→ **WORK TASK**
Find every line below where the string "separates" shows up, and copy those lines.

→ **DATA SHOWN**
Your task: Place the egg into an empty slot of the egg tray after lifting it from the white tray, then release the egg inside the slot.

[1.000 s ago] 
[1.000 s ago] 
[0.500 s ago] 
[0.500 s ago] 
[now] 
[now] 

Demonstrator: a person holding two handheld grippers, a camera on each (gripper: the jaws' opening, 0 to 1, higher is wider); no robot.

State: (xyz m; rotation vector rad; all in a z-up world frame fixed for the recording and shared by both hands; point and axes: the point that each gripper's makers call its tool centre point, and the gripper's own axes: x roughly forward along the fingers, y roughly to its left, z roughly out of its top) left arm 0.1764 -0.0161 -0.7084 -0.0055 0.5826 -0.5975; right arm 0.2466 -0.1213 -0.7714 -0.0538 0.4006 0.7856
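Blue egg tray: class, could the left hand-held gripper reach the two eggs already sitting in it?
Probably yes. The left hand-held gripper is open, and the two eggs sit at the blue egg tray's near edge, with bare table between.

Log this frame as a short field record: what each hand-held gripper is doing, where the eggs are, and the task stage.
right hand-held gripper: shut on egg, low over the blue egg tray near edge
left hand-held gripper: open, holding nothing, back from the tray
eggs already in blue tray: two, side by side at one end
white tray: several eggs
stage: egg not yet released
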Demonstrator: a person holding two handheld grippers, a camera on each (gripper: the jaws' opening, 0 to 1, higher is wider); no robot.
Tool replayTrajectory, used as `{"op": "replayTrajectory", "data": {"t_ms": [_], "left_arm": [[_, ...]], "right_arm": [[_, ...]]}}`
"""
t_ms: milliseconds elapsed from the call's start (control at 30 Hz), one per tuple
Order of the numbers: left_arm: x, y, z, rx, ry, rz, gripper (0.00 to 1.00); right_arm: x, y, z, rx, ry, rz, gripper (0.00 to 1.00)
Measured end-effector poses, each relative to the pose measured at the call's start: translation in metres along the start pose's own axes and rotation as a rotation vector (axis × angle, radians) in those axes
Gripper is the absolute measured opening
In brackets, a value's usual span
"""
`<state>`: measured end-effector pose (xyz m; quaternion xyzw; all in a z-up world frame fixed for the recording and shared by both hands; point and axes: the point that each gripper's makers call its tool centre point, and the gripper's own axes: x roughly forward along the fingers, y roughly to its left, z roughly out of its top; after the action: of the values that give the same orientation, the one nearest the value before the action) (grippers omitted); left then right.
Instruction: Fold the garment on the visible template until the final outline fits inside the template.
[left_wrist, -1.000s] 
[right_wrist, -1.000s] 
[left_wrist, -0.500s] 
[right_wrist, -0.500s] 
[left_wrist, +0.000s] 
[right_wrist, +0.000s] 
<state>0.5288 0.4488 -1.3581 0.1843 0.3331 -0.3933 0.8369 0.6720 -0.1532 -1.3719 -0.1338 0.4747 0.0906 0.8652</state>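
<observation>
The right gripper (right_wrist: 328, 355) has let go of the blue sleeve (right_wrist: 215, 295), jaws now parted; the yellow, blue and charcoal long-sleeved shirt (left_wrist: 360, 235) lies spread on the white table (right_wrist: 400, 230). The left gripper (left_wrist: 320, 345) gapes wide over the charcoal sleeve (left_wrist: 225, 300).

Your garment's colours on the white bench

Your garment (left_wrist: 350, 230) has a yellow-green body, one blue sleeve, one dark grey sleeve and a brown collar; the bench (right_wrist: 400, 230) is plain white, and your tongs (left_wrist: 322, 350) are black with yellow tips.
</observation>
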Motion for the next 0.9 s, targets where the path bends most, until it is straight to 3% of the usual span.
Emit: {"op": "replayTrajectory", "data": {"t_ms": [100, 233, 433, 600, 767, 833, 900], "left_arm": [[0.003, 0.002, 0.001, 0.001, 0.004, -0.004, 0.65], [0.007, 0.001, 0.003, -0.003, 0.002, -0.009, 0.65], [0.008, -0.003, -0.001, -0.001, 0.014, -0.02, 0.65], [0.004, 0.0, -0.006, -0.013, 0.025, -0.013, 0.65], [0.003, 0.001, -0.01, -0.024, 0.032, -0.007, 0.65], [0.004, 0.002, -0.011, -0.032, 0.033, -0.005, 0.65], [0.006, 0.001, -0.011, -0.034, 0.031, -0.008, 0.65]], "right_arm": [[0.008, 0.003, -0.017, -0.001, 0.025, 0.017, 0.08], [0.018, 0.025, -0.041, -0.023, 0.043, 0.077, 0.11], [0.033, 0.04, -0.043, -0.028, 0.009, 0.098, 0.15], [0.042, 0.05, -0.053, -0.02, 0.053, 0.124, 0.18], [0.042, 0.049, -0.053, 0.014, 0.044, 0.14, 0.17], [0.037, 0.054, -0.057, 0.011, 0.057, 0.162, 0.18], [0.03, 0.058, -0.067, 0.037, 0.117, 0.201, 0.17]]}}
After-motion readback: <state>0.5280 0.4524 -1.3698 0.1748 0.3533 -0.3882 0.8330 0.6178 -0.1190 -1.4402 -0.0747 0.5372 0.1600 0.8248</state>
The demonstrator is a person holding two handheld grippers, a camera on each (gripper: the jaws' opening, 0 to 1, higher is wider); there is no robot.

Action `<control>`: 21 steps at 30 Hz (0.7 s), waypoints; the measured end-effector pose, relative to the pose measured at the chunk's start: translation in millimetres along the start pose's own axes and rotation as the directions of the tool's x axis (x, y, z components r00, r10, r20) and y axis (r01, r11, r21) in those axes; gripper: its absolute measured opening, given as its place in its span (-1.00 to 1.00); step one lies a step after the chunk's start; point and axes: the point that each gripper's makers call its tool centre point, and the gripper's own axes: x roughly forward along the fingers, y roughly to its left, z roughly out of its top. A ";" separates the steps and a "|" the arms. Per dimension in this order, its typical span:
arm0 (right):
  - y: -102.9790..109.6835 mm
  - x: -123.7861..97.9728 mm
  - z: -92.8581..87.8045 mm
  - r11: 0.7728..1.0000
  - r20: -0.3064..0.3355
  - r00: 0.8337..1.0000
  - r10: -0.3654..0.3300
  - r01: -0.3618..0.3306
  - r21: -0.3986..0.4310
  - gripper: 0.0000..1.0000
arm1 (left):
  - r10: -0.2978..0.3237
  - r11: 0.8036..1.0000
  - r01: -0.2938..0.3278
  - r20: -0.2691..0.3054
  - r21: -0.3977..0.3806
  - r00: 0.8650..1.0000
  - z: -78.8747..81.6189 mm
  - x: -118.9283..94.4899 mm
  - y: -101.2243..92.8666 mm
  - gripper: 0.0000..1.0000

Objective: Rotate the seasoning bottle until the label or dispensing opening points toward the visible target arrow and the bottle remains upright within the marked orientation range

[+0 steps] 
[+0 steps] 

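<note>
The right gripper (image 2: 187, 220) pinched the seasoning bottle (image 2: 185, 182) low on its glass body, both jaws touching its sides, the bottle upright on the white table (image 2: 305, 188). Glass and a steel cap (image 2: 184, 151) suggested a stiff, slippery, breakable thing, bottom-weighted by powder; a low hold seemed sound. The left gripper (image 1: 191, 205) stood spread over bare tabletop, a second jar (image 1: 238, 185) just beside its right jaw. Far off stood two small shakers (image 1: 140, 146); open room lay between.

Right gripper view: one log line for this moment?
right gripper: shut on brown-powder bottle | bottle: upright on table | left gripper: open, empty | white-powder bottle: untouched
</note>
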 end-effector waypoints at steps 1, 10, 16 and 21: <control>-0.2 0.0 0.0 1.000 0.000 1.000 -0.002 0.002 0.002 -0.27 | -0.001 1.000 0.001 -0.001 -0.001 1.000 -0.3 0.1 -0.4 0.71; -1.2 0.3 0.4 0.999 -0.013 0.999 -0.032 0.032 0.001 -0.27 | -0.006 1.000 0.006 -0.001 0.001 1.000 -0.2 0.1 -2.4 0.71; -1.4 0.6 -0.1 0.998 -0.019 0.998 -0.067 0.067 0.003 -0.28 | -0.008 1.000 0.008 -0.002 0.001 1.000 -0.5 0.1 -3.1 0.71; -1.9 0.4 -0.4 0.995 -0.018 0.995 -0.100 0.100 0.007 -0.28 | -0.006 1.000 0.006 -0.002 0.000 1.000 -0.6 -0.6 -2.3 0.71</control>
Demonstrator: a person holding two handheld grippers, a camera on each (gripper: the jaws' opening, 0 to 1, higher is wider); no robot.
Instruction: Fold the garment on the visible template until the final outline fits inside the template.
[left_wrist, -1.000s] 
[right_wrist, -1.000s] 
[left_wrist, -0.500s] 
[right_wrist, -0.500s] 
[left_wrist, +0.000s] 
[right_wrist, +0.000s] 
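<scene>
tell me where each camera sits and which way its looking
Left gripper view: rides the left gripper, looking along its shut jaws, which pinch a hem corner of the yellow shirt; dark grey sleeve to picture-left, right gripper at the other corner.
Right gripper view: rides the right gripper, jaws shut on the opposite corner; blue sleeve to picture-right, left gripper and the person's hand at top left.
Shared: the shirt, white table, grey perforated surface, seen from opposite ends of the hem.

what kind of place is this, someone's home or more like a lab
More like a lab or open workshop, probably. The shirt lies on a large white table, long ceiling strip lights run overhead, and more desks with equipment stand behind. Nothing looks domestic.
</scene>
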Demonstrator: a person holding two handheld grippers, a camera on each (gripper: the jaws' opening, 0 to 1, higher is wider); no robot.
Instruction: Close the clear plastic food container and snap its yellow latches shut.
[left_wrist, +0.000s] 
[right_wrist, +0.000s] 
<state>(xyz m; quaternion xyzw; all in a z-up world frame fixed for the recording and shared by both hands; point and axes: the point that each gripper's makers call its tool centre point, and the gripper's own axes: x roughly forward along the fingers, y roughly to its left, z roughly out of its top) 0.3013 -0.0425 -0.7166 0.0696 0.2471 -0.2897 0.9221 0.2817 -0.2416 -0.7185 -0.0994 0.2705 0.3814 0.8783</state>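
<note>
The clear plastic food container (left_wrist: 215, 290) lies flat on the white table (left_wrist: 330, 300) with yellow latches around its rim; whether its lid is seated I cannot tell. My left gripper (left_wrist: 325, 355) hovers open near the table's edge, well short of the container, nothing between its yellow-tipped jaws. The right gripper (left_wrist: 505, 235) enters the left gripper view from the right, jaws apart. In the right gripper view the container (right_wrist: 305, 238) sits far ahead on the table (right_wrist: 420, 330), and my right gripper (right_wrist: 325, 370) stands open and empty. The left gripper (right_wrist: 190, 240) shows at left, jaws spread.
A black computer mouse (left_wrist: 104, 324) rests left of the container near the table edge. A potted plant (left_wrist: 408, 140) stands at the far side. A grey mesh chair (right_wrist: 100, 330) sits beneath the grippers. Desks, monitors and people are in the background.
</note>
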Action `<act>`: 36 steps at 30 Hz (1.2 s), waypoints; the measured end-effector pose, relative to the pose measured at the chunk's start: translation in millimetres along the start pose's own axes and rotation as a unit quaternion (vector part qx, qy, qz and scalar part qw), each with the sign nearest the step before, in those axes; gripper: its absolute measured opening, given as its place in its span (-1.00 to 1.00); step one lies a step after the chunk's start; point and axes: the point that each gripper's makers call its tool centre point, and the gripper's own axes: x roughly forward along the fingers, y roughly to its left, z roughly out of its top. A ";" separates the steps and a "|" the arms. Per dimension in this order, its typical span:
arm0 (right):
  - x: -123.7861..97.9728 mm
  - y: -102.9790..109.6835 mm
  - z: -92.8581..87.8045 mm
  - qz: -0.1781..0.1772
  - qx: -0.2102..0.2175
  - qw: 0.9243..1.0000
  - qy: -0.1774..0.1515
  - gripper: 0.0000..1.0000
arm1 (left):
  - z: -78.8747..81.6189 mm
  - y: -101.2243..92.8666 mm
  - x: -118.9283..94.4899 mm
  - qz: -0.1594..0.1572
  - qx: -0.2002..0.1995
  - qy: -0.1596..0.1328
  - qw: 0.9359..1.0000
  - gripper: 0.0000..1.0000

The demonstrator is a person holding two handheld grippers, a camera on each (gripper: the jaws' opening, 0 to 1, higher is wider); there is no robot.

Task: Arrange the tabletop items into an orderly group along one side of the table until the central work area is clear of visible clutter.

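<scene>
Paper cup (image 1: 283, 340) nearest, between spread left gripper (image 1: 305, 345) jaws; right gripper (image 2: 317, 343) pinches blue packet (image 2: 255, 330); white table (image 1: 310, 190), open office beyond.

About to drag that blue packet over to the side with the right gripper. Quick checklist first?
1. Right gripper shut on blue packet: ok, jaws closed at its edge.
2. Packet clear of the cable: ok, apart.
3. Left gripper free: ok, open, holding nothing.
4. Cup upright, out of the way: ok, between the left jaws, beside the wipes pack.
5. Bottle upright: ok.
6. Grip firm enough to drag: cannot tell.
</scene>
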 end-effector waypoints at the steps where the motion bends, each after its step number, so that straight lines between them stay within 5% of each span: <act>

→ **RESULT OF THIS TASK**
Action `<control>`: 21 steps at 30 Hz (0.7 s), waypoints; the measured end-effector pose, relative to the pose measured at the chunk's start: translation in millimetres along the start pose's own axes and rotation as the directions of the tool's x axis (x, y, z components r00, r10, r20) and y axis (r01, r11, r21) in those axes; gripper: its absolute measured opening, given as its place in its span (-1.00 to 1.00); step one lies a step after the chunk's start; point and axes: the point that each gripper's makers call its tool centre point, and the gripper's own axes: x roughly forward along the fingers, y roughly to its left, z roughly out of its top. A ";" separates the steps and a "|" the arms. Per dimension in this order, its typical span:
Action `<act>`: 36 steps at 30 Hz (1.2 s), waypoints; the measured end-effector pose, relative to the pose measured at the chunk's start: translation in millimetres along the start pose's own axes and rotation as a unit quaternion (vector part qx, qy, qz and scalar part qw), each with the sign nearest the step before, in those axes; gripper: its absolute measured opening, given as its place in its span (-1.00 to 1.00); step one lies a step after the chunk's start; point and axes: the point that each gripper's makers call its tool centre point, and the gripper's own axes: x roughly forward along the fingers, y roughly to its left, z roughly out of its top. A ";" separates the steps and a "|" the arms. Per dimension in this order, its typical span:

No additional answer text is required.